**Task requirements:** Pick every line out of the entries below that holds the string "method", and report them.

**Stored entries:**
□ □ □ □ □
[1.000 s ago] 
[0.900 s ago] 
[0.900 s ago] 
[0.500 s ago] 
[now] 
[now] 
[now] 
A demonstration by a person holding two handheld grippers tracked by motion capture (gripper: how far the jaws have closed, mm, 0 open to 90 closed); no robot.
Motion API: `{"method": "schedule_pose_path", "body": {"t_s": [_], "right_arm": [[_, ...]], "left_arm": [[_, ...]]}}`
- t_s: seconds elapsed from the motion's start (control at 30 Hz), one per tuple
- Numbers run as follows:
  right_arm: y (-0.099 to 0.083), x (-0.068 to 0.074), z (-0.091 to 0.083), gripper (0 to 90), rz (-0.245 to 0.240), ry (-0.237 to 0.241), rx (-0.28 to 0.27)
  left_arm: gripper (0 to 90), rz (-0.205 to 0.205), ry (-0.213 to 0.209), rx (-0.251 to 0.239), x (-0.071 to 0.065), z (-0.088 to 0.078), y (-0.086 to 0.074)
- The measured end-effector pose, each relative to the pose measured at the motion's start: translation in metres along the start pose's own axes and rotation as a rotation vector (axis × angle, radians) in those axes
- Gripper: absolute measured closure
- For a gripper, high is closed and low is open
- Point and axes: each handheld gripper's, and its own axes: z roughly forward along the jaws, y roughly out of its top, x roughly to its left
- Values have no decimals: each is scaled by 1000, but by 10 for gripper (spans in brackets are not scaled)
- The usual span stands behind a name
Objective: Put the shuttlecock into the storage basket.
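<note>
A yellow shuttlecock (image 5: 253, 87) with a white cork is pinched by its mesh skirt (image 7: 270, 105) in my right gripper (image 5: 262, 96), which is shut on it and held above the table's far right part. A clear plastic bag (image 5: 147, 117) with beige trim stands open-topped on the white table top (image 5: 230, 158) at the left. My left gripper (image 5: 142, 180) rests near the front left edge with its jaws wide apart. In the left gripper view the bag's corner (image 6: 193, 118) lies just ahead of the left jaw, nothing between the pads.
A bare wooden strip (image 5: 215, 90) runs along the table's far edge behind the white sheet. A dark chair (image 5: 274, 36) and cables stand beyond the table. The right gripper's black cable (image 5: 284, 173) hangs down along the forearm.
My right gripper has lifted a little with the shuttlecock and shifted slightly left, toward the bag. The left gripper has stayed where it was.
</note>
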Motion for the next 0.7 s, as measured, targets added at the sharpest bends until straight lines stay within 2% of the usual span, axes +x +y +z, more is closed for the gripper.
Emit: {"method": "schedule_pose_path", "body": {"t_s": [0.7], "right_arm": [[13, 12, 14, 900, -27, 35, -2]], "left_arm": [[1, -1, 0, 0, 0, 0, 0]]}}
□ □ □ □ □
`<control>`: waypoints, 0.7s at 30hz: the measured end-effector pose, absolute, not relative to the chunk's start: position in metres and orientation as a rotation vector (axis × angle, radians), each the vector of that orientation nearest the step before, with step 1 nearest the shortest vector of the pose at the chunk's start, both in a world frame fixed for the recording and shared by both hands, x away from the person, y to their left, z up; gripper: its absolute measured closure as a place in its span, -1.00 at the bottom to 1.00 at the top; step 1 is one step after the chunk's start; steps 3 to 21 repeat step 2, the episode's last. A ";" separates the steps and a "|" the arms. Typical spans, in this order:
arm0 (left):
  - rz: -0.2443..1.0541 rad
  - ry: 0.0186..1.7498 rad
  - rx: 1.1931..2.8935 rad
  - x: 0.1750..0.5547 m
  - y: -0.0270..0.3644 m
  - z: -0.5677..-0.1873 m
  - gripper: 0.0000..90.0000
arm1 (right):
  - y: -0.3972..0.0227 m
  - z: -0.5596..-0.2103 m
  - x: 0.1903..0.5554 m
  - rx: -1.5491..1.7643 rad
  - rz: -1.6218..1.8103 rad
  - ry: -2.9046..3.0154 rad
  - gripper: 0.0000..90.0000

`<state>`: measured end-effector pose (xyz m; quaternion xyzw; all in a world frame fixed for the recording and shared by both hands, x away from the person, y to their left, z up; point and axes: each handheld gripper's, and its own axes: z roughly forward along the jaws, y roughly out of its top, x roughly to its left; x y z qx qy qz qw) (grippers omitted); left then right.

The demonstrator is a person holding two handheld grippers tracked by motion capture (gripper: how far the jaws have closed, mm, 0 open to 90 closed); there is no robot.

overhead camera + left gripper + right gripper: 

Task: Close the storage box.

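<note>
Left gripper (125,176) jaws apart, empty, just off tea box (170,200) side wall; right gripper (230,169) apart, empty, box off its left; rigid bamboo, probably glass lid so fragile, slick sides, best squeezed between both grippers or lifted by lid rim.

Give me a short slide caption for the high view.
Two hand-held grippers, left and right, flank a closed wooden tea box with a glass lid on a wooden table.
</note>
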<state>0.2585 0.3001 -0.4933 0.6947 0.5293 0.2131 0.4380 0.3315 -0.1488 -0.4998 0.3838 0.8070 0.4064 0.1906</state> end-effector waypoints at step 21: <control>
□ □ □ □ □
**Solution to the problem:**
Motion API: `{"method": "schedule_pose_path", "body": {"t_s": [_], "right_arm": [[_, ...]], "left_arm": [[_, ...]]}}`
Emit: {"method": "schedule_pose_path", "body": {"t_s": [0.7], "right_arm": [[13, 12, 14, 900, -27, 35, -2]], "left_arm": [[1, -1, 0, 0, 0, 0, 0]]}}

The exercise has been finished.